Expected value of $e^{tX}$ for $t > 0$

Question

I am trying to prove the following inequality: Given a random variable $X$ with $$ 0\leq X\leq 1 \\ E[e^{tX}] \leq (1 - E[X]) + E[X]e^t, t > 0$$

I have the following steps so far: Since $$X \in [0,1] \implies E[X] \in [0,1]$$ Define a convex function $$f(X) = e^{tX}$$ Then $$f(E[X](1) + (1 - E[X])0) \leq E[X] f(1) + (1-E[X])f(0)\\ \implies e^{tE[X]}\leq E[X]e^t + (1-E[X])$$ Now if I apply Jensen's inequality, I get $$f(E[X]) \leq E[f(X)] \\ \implies e^{tE[X]} \leq E[e^{tX}]$$

How to go from here?

Answer 1

$$e^{tx} \leq (1-x)+xe^{t}$$ for $0 \leq x \leq 1$ and $t \geq 0$.

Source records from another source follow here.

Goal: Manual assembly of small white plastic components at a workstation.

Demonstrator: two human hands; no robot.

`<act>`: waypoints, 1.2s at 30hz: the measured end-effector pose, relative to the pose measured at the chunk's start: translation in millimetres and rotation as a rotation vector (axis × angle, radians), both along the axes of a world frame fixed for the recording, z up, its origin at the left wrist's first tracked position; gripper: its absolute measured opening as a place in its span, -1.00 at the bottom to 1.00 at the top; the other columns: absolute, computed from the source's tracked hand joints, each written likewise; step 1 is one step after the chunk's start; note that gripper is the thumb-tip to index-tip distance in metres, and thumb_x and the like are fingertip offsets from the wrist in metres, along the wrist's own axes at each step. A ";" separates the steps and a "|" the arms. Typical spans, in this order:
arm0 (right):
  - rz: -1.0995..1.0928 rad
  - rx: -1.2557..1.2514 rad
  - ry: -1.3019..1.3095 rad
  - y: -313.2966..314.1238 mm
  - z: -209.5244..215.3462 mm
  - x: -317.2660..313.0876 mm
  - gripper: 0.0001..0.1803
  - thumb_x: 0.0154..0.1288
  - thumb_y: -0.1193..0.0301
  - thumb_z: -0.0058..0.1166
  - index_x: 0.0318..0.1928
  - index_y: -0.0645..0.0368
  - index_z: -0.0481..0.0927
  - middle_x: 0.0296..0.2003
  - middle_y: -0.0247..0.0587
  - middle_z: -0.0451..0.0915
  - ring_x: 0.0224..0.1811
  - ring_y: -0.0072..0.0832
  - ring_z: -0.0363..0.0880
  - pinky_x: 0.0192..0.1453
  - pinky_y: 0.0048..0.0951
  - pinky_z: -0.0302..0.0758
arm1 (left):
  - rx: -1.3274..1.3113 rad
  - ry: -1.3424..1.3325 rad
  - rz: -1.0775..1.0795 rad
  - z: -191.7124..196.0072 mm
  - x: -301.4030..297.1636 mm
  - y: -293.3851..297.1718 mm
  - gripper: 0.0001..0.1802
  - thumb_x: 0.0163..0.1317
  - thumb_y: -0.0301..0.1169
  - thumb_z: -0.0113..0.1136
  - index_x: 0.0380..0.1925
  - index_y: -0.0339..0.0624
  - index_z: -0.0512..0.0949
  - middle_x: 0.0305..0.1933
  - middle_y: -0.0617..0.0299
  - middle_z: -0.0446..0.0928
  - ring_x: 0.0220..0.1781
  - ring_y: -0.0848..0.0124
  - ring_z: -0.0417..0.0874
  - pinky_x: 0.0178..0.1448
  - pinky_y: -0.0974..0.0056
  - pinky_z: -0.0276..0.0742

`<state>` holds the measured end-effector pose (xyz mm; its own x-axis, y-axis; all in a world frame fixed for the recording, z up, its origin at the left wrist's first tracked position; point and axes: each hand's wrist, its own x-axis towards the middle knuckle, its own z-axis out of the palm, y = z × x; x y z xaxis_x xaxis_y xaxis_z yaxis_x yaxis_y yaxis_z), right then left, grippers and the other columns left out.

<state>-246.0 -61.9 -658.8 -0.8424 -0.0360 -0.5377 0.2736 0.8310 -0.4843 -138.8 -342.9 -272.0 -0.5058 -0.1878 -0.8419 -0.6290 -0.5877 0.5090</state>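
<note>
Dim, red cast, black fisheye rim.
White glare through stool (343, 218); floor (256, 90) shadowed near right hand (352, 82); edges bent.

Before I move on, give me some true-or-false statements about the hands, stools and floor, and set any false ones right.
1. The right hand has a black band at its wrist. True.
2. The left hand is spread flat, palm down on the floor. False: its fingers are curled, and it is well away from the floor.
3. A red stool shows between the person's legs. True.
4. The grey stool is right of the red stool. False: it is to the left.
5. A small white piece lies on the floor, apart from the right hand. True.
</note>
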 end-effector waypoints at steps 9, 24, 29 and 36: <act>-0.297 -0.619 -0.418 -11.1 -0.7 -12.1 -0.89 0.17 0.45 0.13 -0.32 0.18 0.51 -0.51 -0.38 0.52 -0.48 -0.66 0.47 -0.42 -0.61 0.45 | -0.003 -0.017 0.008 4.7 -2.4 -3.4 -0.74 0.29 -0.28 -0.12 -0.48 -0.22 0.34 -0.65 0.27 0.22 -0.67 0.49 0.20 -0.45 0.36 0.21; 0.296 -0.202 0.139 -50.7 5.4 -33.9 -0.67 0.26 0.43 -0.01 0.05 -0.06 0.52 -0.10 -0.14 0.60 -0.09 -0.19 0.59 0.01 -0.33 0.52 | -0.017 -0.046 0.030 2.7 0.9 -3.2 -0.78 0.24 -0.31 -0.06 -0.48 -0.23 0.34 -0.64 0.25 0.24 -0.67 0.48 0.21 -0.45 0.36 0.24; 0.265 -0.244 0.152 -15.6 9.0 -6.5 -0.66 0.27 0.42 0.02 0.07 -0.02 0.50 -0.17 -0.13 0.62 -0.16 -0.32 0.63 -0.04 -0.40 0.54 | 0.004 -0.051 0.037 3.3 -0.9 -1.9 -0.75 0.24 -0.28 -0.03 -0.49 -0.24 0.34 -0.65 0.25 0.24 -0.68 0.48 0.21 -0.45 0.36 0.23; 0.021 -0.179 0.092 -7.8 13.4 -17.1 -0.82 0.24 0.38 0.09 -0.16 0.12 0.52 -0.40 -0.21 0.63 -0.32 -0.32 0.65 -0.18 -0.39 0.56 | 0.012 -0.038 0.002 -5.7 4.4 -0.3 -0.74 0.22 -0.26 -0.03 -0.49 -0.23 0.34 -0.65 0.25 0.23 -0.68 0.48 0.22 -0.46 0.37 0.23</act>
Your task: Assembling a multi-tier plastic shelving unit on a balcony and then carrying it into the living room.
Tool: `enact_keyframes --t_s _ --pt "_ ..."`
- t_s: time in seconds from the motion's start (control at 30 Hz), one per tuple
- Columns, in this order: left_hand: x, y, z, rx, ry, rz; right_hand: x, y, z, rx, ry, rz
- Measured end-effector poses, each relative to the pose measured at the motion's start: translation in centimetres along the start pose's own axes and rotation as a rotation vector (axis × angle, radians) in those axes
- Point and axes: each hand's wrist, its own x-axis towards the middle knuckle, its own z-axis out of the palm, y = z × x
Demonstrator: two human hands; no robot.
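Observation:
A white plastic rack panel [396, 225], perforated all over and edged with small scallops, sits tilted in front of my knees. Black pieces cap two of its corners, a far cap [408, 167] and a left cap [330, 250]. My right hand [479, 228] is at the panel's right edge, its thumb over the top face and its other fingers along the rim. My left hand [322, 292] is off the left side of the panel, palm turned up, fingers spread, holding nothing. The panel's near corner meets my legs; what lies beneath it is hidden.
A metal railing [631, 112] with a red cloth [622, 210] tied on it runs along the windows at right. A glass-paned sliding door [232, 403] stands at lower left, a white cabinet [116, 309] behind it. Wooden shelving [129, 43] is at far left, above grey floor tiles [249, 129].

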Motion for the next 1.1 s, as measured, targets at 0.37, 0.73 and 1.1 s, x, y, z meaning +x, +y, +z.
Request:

To see this fix $x$ and note that equlaity holds when $t=0$; now check that the derivative of $$e^{tx} -(1-x)+xe^{t}$$ w.r.t. is non-positive for all $t \geq 0$. This gives above inequality.

Now we have $e^{tX} \leq (1-X)+Xe^{t}$ and taking expectation completes the proof.

Answer 2

Note that deterministically,

$$e^{tx}\leq (1-x)+xe^t\quad \forall x\in [0,1],t\in\mathbb{R} \quad (1).$$

To see this, consider a discrete random variable $Y$ having two-point support $\{0,t\}$ with respective probability masses $1-x,x.$ Since $z\rightarrow e^{z}$ is a convex function, Jensen's inequality tells us

$$e^{tx}=e^{E[Y]}\leq E[e^Y]=(1-x)+xe^t.$$

Applying $(1)$ to random variable $X$ in place of $x$ and taking the expectation of both sides gives the desired result.